First published in the US in 2010 by Small Beer Press, Karen Lord’s debut novel uses Senegalese folklore to weave an energetic and self-aware story of food, family and mischievous djombi spirits causing chaos.

In many ways, this is less a novel than a jumbled heap of Story. It’s unified by the central figure of Paama, a woman whose cooking skills approach the mythic, and who sets everything in motion by leaving her husband, Ansige. He, too, has the air of myth about him: his appetite is so prodigious that he can eat an entire sheep in one sitting and then turn around and hungrily eye up a goat in the next field.

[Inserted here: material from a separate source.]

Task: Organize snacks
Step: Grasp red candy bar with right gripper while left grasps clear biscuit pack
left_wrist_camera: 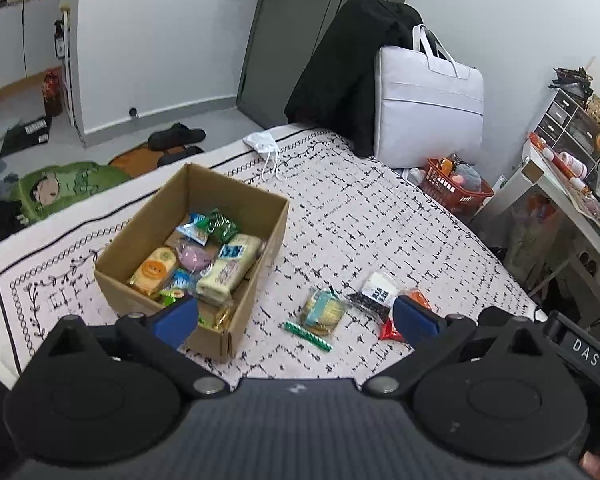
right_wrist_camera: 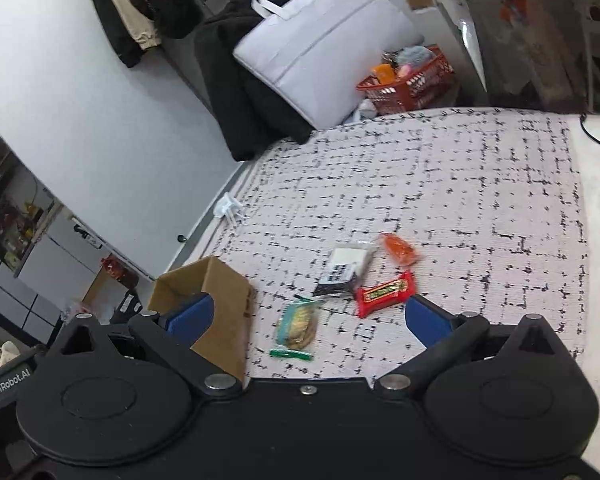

When Ansige follows Paama back to her home village, the djombi step in, and soon talking insects galore are encouraging Ansige to new heights of pratfalling gluttony. Further stories spiral outwards from this, as Lord bounces from topic to topic with gleeful abandon.

The whole thing is enormous fun, thanks not least to a chatty, companionable narrator who intervenes every so often to agree that yes, the whole thing might and silly and improbable, but just because we, the readers, haven’t personally been spoken to by a giant spider in a bar doesn’t mean it couldn’t happen – we just haven’t been in the right bar, drinking the right drinks. And even if we had, the spider would have wiped our memories later anyway. Ace.